§ **EXERCISE**: Using the entries that follow, state how many lines contain the word "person". The response is that number and nothing more.

'''

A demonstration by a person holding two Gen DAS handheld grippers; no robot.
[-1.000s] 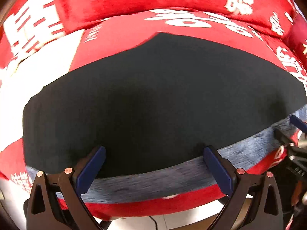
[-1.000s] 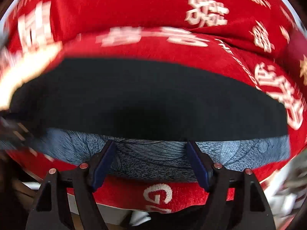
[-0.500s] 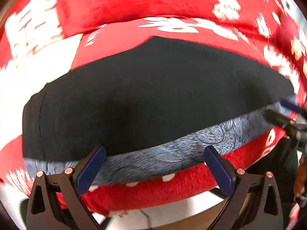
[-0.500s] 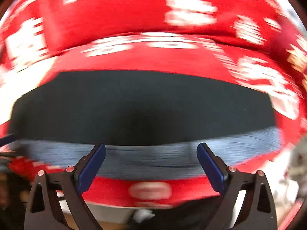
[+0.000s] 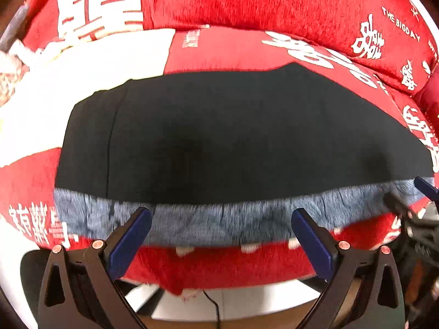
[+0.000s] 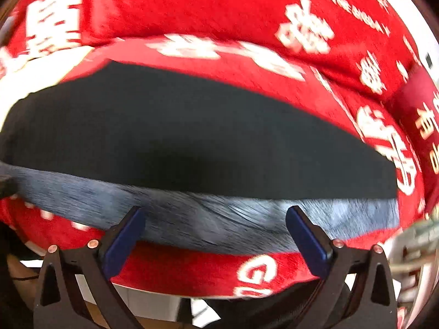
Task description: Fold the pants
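Note:
Black pants (image 5: 233, 137) lie folded flat on a red blanket, with a grey-blue fleece lining strip (image 5: 260, 216) showing along their near edge. My left gripper (image 5: 219, 213) hovers open above that strip, its pads touching no cloth. In the right wrist view the same pants (image 6: 192, 137) and fleece strip (image 6: 214, 224) fill the middle. My right gripper (image 6: 215, 211) has its jaws opening wide above the strip, with nothing pinched between them. One blue fingertip of the right gripper (image 5: 424, 187) pokes in at the right edge of the left wrist view.
The red blanket (image 5: 233, 46) with white characters covers a soft seat. A red cushion (image 5: 274, 2) rises behind the pants, and a white patch (image 5: 82, 71) lies to their left. Below the front edge are pale floor and a thin black cable (image 5: 212, 305).
Both grippers have drawn back toward the near edge, so more fleece strip and red front edge show. The right jaws have spread wider. The left jaws stay wide.

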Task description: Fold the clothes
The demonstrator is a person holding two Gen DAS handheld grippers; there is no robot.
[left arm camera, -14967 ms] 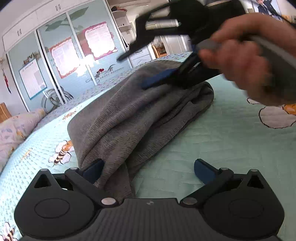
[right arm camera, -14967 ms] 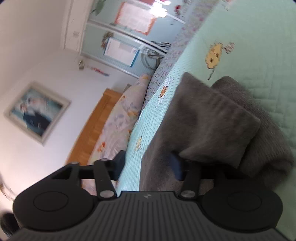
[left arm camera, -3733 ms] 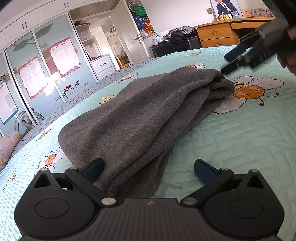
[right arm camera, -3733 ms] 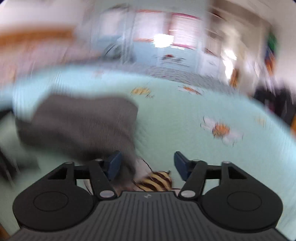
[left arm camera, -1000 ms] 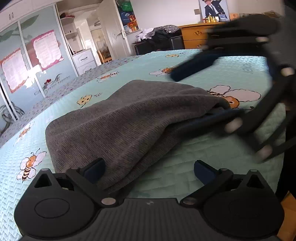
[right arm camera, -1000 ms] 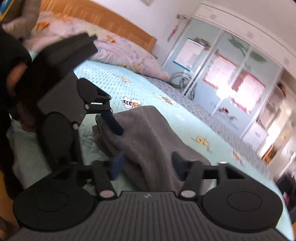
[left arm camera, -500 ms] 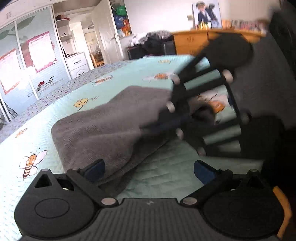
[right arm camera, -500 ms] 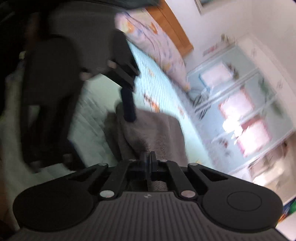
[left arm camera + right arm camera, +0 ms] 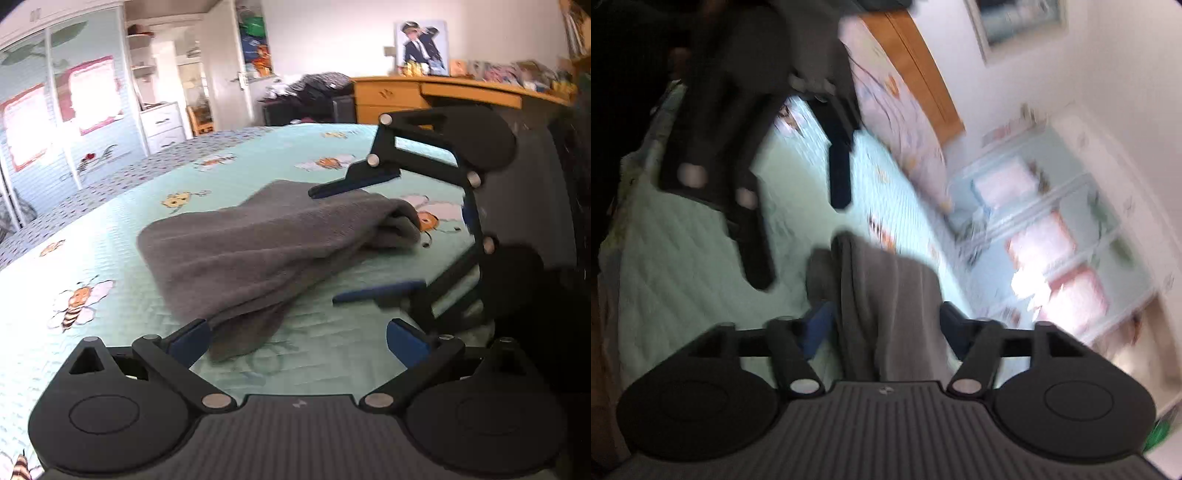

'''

§ **REPLY TO THE EXERCISE**: 2